15 nov, 2024 - 19:03 • Carla Fino
O número de denúncias de abusos sexuais em crianças e jovens está a aumentar, segundo a presidente da Comissão Nacional de Promoção dos Direitos e Proteção das Crianças e Jovens (CNPDPCJ ). Apesar de ainda não haver números concretos, Ana Isabel Valente revela que "o número de denúncias tem aumentado", assim como os de casos que são sinalizados.
As declarações foram feitas à margem da apresentação do livro "O Abuso Sexual - Proteger Crianças Compete a Tod@s", que reúne um conjunto de artigos de vários especialistas que combatem o abuso sexual de crianças, além de reunir testemunhos de vítimas de abusos.

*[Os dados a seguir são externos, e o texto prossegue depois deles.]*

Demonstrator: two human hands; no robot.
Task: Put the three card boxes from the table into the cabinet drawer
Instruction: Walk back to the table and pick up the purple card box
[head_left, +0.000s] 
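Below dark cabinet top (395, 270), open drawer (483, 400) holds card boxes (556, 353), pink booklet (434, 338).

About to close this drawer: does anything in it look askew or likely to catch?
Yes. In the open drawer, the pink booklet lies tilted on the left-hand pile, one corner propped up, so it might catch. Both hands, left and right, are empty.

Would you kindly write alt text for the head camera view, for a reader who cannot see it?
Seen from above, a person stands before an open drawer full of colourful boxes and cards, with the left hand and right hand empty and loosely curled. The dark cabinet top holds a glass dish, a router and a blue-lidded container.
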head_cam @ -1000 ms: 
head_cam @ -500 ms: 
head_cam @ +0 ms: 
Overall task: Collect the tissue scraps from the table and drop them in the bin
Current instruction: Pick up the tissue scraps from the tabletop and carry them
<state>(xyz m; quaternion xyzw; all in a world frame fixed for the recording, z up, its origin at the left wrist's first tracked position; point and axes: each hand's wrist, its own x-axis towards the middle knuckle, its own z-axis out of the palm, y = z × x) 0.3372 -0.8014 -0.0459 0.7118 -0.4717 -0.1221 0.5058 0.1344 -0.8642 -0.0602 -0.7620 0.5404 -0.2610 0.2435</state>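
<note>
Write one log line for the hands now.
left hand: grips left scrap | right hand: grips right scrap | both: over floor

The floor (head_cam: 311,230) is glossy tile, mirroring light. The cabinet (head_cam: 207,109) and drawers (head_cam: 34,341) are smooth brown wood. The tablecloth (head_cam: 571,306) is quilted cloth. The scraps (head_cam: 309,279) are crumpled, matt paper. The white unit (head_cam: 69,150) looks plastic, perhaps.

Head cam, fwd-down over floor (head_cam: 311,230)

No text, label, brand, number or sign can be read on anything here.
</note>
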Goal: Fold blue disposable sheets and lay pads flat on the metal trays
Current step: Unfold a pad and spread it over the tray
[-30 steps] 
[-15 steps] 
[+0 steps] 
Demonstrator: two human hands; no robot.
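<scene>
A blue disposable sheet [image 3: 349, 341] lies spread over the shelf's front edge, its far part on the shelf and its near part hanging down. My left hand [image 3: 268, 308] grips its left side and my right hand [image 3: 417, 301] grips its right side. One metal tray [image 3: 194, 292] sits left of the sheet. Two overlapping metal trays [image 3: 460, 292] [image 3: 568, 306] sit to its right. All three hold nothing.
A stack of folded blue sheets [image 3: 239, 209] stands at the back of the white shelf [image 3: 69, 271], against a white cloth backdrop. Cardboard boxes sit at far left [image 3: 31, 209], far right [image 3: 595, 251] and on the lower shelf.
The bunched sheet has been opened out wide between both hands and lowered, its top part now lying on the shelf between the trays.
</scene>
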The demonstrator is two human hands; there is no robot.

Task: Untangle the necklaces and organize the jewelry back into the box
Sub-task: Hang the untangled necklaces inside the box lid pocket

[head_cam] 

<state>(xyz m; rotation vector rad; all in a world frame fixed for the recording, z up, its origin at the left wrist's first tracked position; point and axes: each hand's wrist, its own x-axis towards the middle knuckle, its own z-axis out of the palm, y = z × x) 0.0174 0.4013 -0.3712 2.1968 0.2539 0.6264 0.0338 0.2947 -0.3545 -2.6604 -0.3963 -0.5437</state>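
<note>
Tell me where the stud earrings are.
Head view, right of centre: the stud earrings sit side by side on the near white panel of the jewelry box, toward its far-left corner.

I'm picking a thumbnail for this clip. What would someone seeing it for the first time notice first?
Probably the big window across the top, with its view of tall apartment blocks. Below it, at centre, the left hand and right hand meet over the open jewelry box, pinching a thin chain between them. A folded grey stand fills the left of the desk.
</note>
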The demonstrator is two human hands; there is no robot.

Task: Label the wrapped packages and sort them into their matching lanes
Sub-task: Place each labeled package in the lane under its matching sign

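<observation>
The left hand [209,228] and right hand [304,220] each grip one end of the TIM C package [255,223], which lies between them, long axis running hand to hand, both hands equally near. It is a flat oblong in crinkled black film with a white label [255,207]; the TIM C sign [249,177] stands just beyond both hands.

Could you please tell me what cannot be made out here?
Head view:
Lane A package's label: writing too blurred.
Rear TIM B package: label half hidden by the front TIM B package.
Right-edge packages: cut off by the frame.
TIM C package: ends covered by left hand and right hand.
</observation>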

A presidente da CNPDPCJ defende que há mais caminho a percorrer na defesa das vítimas de abuso sexual: a recolha do testemunho da criança abusada é um desses casos. Defende, por isso, que o testemunho "tem de ser numa fase muito precoce e preferencialmente uma vez", porque, explica "muitas vezes ela não é afastada do agressor que a manipula".
E, segundo Ana Isabel Valente, "quando chega à oitava pessoa a quem está a contar a sua história, aí a narrativa já é diferente" adianta. "No tribunal são as provas que contam e a produção de prova é feita desta forma."
A criação de mais comissões — semelhantes às que foram criadas para os abusos sexuais na Igreja — não está descartada pela CNPDPCJ. Até porque não é só na Igreja que existem casos de abusos. Ana Isabel Valente diz que "podem ser feitos novos levantamentos e já estamos a trabalhar no desporto, com as entidades competentes". Sem se pronunciar muito sobre a situação na Igreja, e sobre o anúncio do alargamento do prazo para as compensações, a presidente lembra que "foi detetado o problema e se (a Igreja) considera que com o alargamento do prazo podem aparecer mais casos, indica que pode não ter um fim tão datado quanto isso", remata.
Já para o fundador da Associação Quebrar o Silêncio, é preciso um plano eficaz para perceber a realidade e o contexto em que decorrem os abusos. "É preciso perceber onde é que os abusos acontecem. Nós já sabemos, é só desocultar a realidade portuguesa e depois começar um plano no combate à violência sexual contra crianças."
Ângelo Fernandes defende que a prioridade tem de passar pela prevenção, porque "é isto que nos falta". "Não temos códigos de conduta para profissionais, por exemplo. E como foi dito aqui, o silêncio só beneficia os abusadores e não as vítimas", adianta.
O caso dos abusos na Igreja é, para o responsável da Quebrar o Silêncio, uma questão de Direitos Humanos. Ângelo Fernandes defende uma intervenção do governo para uma resolução mais imparcial e transparente: "Vivemos num Estado Laico. Não podemos estar dependentes nem reféns das decisões da Igreja. Está na altura do Governo tomar a decisão de enfrentar este caso, não só na Igreja, porque não é só aqui que existem abusos sexuais nas crianças. Deve, por isso criar, uma comissão verdadeiramente independente para resolver este flagelo de uma vez por todas", desabafa.
A apresentação do livro, que decorreu no Auditório da Polícia Judiciária em Lisboa, contou com vários testemunhos de especialistas que dedicam o seu trabalho à luta contra o abuso sexual de crianças, e também com o testemunho emotivo da atriz Melânia Gomes, vítima de abuso.
De acordo com os mais recentes dados internacionais, apresentados nesta sessão, em todo o mundo, uma em cada cinco crianças é vítima de abuso sexual.